Au cours du cycle menstruel, durant la phase folliculaire, la production d’œstrogènes par le follicule en développement est sous la dépendance de la FSH (avec un taux de LH suffisant). Le taux d’oestradiol, faiblement croissant au début du cycle, augmente d’avantage et atteint un “pic” 12 à 24 H avant le pic de LH. Le début de la phase lutéale est caractérisé par une sécrétion importante d’oestradiol, de progestérone et de 17-hydroxyprogestérone. La fin de la phase lutéale se caractérise par une chute abrupte de ces 3 hormones.

Chez l’homme, la biosynthèse testiculaire d’oestradiol est très faible. Une augmentation du taux d’oestradiol peut être observée en cas de cancer testiculaire.
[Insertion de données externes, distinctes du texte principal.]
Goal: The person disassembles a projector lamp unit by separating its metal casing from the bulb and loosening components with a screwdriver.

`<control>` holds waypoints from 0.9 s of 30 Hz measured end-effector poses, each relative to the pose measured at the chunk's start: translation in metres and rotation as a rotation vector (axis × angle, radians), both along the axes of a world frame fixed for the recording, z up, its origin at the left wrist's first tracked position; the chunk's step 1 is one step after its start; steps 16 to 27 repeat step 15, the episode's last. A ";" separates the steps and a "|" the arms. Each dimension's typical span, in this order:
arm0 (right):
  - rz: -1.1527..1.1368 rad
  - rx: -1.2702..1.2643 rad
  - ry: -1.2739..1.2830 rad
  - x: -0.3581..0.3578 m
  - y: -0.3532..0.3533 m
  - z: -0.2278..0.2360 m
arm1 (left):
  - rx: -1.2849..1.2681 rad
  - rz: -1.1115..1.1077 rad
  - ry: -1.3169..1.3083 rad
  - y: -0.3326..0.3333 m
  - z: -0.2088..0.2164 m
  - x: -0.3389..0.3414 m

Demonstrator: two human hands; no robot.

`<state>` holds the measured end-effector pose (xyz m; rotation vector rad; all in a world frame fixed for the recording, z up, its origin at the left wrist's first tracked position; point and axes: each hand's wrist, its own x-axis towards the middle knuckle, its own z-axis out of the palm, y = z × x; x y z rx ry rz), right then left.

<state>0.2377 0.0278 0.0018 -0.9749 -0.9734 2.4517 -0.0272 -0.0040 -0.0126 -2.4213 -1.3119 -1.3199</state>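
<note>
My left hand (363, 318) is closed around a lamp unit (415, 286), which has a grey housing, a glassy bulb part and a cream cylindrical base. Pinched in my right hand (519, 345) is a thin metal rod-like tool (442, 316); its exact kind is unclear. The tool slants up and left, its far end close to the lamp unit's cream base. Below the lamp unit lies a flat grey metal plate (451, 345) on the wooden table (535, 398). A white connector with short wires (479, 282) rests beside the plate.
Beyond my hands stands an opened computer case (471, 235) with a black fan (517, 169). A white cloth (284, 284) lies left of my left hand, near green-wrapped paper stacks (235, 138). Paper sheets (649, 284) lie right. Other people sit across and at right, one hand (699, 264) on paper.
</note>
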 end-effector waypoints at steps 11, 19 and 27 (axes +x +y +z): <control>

Prélèvement – Propriétés de l’échantillon
L’analyse est réalisée sur sérum ou plasma hépariné.

Valeurs de référence

Oestrone (ng/L)
Homme  : 15 – 65


Femme
En période d’activité génitale
– phase folliculaire         39 – 132
– pic ovulatoire               58 – 256
– phase lutéale                54 – 179
– ménopause                   31 – 100


Oestradiol (ng/L)
Homme                           < 52


Femme
– phase folliculaire         20 – 144
– pic ovulatoire               64 – 357
– phase lutéale                56 – 214
– ménopause                   < 32


grossesse
4 – 5 sem                         200 – 600
5 – 6 sem                         300 – 800
6 – 7 sem                         360 – 1200
7 – 12 sem                       500 – 4500
12 – 16 sem                    1200 – 5600
16 – 29 sem                   2200 – 18500
29 – 40 sem                  7000 – 31200

Intérêt clinique – Interprétation des résultats
Le dosage de l’oestradiol et, dans une moindre mesure, celui de l’oestrone se situent avec ceux de FSH, LH et progestérone parmi les tests de base de l’exploration de la fonction ovarienne

La “normalité biologique” du cycle menstruel s’interprète en fonction des valeurs obtenues pour les paramètres biologiques (oestradiol, FSH, LH, progestérone, prolactine,. . ) à un moment déterminé du cycle, de la longueur du cycle et du temps pendant lequel des quantités déterminées d’hormones auront été sécrétées. La régression de l’hormonogénèse ovarienne en période de pré-ménopause se traduit par une baisse du taux d’oestradiol qui s’accentuera encore pour atteindre les valeurs basses de la ménopause. L’oestrone, qui peut être synthétisée en périphérie, à partir des androgènes circulants, grâce à l’enzyme aromatase, devient au cours de la ménopause un œstrogène quantitativement plus important que l’oestradiol

Le dosage de l’oestradiol est aussi utilisé dans l’évaluation des gynécomasties et des états de féminisation consécutifs à la production tumorale des œstrogènes.

Les taux d’oestradiol sont bas en cas de contraception orale.